WHAT YOU WILL DO:
Repeat the listing exactly, line by line, and leave the pictures behind.

***** PROVIDED DATA

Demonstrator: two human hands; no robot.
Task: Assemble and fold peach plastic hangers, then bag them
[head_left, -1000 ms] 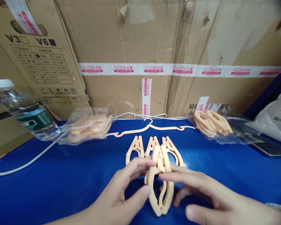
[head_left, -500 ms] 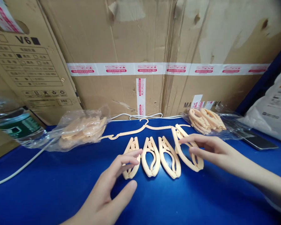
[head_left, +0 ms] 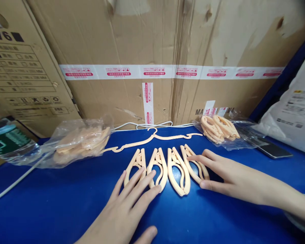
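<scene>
Several folded peach-coloured hangers lie side by side on the blue table. My left hand is open, its fingers spread over the leftmost folded hanger and the second folded hanger. The third folded hanger lies untouched between my hands. My right hand has its index finger and thumb around the rightmost folded hanger, which rests at the end of the row. Behind the row, an unfolded hanger lies with its hook pointing away from me.
A clear bag of hangers sits at left, beside a water bottle. A second bag of hangers lies at right, by a dark phone and a white package. Large cardboard boxes and a white cable are behind.
The rightmost folded hanger has come down into line with the others, in my right hand. My left hand has spread its fingers and moved onto the two left hangers. The view shifted slightly.
</scene>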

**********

ANSWER TO THIS EXERCISE:
Demonstrator: two human hands; no robot.
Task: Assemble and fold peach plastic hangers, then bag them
[head_left, -1000 ms] 
[head_left, -500 ms] 
[head_left, +0 ms] 
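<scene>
Several folded peach-coloured hangers lie side by side on the blue table. My left hand is open, its fingers spread over the leftmost folded hanger and the second folded hanger. The third folded hanger lies untouched between my hands. My right hand has its index finger and thumb around the rightmost folded hanger, which rests at the end of the row. Behind the row, an unfolded hanger lies with its hook pointing away from me.
A clear bag of hangers sits at left, beside a water bottle. A second bag of hangers lies at right, by a dark phone and a white package. Large cardboard boxes and a white cable are behind.
The rightmost folded hanger has come down into line with the others, in my right hand. My left hand has spread its fingers and moved onto the two left hangers. The view shifted slightly.
</scene>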

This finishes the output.